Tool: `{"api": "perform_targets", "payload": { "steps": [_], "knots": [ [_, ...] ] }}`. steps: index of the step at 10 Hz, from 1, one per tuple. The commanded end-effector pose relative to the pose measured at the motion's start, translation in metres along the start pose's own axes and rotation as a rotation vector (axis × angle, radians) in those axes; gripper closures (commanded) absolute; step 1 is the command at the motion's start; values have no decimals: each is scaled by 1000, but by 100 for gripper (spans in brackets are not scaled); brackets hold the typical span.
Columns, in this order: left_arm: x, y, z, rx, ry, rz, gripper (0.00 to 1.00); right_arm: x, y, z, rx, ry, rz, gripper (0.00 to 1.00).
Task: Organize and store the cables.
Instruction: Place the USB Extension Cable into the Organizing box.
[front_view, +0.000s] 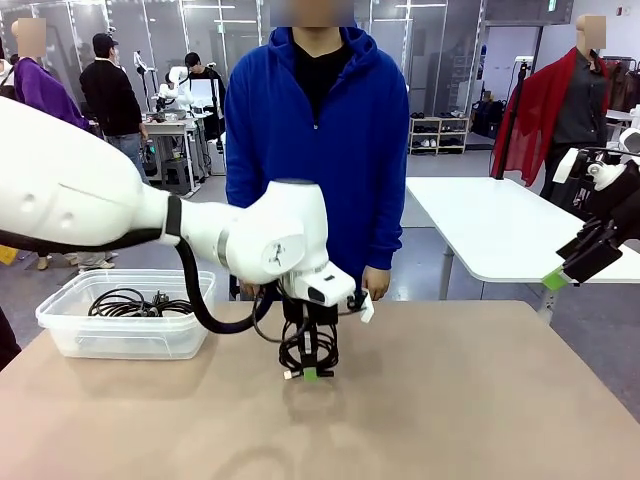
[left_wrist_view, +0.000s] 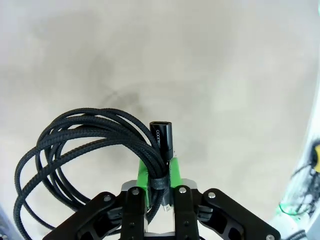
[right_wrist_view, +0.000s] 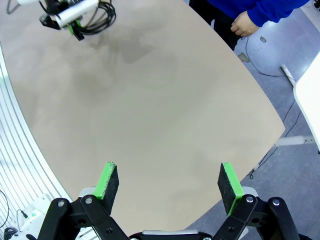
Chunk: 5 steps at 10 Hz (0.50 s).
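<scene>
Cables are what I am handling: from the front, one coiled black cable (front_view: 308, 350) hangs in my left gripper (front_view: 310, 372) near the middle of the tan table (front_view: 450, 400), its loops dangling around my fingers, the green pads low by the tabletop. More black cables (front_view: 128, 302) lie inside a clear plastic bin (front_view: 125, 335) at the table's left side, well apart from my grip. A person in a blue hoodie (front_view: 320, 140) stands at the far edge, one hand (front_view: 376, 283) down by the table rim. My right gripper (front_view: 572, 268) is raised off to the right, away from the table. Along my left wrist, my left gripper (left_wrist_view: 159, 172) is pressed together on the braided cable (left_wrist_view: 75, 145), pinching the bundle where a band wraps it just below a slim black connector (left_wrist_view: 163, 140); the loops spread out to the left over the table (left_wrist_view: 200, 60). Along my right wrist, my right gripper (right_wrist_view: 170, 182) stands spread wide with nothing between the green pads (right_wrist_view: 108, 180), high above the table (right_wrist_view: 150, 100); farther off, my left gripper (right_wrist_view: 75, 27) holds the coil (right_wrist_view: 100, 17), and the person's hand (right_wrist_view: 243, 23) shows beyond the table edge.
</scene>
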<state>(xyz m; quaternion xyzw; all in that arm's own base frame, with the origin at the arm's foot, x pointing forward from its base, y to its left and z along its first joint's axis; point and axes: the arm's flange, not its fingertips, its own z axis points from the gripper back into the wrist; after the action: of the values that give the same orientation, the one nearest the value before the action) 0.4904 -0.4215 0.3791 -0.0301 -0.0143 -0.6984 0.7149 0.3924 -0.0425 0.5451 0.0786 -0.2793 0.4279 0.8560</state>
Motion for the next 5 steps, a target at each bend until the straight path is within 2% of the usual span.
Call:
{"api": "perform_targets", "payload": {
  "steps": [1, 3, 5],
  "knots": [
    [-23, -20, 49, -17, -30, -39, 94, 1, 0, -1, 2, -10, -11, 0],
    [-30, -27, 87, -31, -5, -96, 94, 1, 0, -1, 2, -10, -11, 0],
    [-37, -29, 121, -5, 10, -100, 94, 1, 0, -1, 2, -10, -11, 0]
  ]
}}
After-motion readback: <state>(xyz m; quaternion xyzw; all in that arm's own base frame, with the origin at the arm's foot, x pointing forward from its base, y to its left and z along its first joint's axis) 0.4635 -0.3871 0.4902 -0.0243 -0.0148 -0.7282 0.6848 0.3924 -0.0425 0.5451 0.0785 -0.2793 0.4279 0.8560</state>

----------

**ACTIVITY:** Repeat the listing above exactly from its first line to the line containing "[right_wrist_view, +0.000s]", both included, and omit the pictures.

**TASK RESPONSE:**
Tool: `{"api": "perform_targets", "payload": { "steps": [_], "knots": [ [_, ...] ] }}`. steps: index of the step at 10 Hz, from 1, one per tuple. The commanded end-effector pose relative to the pose measured at the motion's start, translation in metres along the start pose's own axes and rotation as a rotation vector (axis × angle, radians) in those axes; gripper closures (commanded) absolute; step 1 is the command at the motion's start; values have no decimals: each is scaled by 1000, but by 100 for gripper (spans in brackets are not scaled); brackets hold the typical span.
Columns, in this order: left_arm: x, y, z, rx, ry, rz, gripper (0.00 to 1.00); right_arm: x, y, z, rx, ry, rz, gripper (0.00 to 1.00).
Task: Organize and store the cables.
Instruction: Place the USB Extension Cable into the Organizing box.
[front_view, +0.000s] 
[left_wrist_view, +0.000s] 
[right_wrist_view, +0.000s] 

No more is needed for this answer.